YOUR TASK
Could you repeat the whole listing below exactly as it stands?

COLLECTED DATA

**********

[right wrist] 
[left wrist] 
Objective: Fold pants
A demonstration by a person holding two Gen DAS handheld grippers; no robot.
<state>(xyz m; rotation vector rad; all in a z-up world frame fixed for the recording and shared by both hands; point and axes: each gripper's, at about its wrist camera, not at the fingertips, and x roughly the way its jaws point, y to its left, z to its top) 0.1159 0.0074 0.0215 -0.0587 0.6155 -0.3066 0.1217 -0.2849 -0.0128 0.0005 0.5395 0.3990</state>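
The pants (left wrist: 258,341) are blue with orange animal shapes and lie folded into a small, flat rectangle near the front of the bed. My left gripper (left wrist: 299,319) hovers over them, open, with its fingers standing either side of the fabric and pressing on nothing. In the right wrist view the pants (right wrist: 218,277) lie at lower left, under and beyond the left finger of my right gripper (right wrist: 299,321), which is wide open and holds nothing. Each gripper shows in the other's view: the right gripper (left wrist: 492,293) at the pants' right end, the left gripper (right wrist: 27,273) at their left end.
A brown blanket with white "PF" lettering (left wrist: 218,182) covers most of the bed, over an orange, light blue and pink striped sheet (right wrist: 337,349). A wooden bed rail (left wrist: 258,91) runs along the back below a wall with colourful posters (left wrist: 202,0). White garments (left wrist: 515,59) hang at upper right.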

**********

ANSWER FOR THIS EXERCISE
[right wrist] 
[left wrist] 
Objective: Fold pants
A demonstration by a person holding two Gen DAS handheld grippers; no robot.
<state>(xyz m; rotation vector rad; all in a z-up world frame fixed for the recording and shared by both hands; point and axes: each gripper's, at about its wrist camera, not at the fingertips, and x roughly the way its jaws point, y to its left, z to its top) 0.1159 0.0074 0.0215 -0.0587 0.6155 -0.3066 0.1217 -0.2849 -0.0128 0.0005 0.5395 0.3990</state>
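The pants (left wrist: 258,341) are blue with orange animal shapes and lie folded into a small, flat rectangle near the front of the bed. My left gripper (left wrist: 299,319) hovers over them, open, with its fingers standing either side of the fabric and pressing on nothing. In the right wrist view the pants (right wrist: 218,277) lie at lower left, under and beyond the left finger of my right gripper (right wrist: 299,321), which is wide open and holds nothing. Each gripper shows in the other's view: the right gripper (left wrist: 492,293) at the pants' right end, the left gripper (right wrist: 27,273) at their left end.
A brown blanket with white "PF" lettering (left wrist: 218,182) covers most of the bed, over an orange, light blue and pink striped sheet (right wrist: 337,349). A wooden bed rail (left wrist: 258,91) runs along the back below a wall with colourful posters (left wrist: 202,0). White garments (left wrist: 515,59) hang at upper right.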

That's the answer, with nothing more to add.